Chunky Pandey: Once you sign your first film, you become an insider
In the latest edition of Time Pass, Chunky Panday spoke with senior journalist Kaveree Bamzai about his 33-year-long career in cinema
Chunky Pandey has been in the movie business for almost 40 years now. Once billed among the biggest stars, his recent roles have swayed between the comedic (Housefull 1-4) and the villainous (Prasthanam, Saaho). In the latest edition of Time Pass, a series of webinars organised by The New Indian Express group, the actor spoke in length with senior journalist Kaveree Bamzai about his career, his imminent OTT debut, and the much-discussed insider-outsider debate.
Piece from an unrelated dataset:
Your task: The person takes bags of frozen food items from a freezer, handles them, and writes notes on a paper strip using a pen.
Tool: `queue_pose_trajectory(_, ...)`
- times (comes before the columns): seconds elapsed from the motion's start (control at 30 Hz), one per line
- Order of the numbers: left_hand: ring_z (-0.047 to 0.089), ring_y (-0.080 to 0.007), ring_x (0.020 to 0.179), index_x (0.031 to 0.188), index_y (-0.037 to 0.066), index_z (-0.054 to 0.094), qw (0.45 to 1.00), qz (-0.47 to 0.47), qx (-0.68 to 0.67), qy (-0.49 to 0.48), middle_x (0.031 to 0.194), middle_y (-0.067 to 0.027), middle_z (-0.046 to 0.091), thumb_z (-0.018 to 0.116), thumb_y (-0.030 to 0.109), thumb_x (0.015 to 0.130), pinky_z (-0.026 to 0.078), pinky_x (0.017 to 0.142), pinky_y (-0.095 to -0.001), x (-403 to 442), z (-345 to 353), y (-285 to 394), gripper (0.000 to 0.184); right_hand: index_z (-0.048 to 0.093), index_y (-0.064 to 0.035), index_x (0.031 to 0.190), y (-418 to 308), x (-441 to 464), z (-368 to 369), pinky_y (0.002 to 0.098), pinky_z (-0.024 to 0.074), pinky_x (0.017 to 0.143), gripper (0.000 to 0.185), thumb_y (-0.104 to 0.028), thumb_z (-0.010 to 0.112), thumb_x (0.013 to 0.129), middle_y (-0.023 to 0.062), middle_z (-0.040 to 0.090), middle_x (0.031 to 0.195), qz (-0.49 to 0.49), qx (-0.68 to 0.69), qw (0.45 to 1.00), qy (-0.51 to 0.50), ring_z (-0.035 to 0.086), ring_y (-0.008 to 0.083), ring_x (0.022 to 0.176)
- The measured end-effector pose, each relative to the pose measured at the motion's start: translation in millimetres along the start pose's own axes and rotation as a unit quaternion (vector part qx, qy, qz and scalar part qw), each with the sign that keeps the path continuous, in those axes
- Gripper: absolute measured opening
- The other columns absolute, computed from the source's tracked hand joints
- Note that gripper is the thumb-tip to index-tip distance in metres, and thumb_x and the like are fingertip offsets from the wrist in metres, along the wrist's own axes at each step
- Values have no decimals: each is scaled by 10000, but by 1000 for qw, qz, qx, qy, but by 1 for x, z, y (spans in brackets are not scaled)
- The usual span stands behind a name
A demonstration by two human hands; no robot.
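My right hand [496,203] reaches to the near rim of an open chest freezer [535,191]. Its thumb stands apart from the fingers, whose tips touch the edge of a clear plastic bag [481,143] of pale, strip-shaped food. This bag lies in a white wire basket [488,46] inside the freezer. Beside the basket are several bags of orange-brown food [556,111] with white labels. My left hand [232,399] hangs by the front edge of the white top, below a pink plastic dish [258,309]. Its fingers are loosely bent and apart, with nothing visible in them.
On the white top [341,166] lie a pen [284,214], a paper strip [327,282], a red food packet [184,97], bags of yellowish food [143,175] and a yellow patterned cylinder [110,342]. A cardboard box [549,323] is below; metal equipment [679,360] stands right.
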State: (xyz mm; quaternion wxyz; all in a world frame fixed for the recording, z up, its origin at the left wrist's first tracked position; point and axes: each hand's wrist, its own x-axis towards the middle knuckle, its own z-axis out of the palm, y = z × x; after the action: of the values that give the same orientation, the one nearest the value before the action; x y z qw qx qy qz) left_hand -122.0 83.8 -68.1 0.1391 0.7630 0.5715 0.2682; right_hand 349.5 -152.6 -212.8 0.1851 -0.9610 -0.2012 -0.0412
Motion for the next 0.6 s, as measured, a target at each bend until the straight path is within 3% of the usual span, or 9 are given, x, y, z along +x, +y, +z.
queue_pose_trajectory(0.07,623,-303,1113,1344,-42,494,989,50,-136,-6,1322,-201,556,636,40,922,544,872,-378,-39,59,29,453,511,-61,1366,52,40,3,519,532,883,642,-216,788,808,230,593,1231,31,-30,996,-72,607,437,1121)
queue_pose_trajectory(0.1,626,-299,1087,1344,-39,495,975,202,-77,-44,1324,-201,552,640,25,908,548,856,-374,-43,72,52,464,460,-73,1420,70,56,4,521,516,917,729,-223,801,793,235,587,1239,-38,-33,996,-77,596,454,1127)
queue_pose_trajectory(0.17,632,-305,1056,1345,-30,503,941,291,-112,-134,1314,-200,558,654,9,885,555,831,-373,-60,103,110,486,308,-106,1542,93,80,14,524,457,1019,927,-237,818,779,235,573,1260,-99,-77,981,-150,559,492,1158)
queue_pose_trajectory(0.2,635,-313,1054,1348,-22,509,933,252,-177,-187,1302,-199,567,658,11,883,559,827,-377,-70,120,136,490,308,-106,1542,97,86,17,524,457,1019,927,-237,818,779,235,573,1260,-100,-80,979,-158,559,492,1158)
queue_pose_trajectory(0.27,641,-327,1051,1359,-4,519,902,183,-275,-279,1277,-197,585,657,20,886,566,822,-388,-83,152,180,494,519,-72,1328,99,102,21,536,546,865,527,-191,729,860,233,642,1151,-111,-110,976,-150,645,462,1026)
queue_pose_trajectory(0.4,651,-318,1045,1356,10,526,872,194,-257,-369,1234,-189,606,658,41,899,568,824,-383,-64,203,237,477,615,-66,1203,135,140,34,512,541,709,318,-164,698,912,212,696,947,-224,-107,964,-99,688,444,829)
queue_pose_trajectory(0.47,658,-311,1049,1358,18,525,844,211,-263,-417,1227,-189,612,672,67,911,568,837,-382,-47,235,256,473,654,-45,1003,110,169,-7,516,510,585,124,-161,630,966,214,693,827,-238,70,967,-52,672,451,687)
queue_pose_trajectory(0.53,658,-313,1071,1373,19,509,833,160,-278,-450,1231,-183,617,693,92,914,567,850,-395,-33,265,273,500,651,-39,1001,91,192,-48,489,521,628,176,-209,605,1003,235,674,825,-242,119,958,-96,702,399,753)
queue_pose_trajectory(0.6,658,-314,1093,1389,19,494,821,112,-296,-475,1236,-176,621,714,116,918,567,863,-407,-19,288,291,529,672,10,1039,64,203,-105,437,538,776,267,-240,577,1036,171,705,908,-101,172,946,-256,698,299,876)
Chunky began by noting that he was probably in the most exciting stage of his career. "I started my innings by playing the good guy, but after some time, I wasn't getting interesting roles and felt I was being typecast. So, I moved to the Bangladeshi film industry where I delivered several hits and became a household name," he reminisced.
Comedies brought him back to success in Bollywood: his Indo-Italian caricature ‘Akhri Pasta’ became a draw in the long-running Housefull franchise. "In the early 2000s, when my wife wanted me to return to my Hindi roots, I knew that I would have been forgotten. So, I was keen on doing comical roles and the decision did pay off. I had a great second run. Now again, after a decade, getting into the digital space that doesn't limit me as an actor excites me. It's the golden age of entertainment, and it's continuously booming. I can't wait to plunge in," he said.
Chunky went on to reveal that the role that he's playing in his OTT debut, Abhay 2, is something he hasn't done before. "My character looks normal, but not when it comes to finding ways to feed his cannibal instinct. I modelled the Jekyll-Hyde type of character on an old school teacher of mine. The whole process was captivating," he commented.
When asked about his choice of taking up the 'acting' profession, especially when both his parents were doctors, Chunky reasoned that he was never cut out for the medical profession. "When I told my father about my decision, he wanted me to formally equip myself. After a lot of auditions, I finally met the producer of my debut film, Pahlaj Nihalani, in the restroom of a five-star hotel, and he asked me to come to his office the next day," Chunky said.
The conversation then veered towards the insider-outsider debate that has been raging in the Bollywood quarters. "In the four decades that I have been in the industry, I haven't seen or felt such a difference. The moment you sign your first film, you become an insider. Everyone has a different career graph. You just cannot compare the journeys of two people. It's all about hard work and perseverance here," the actor said.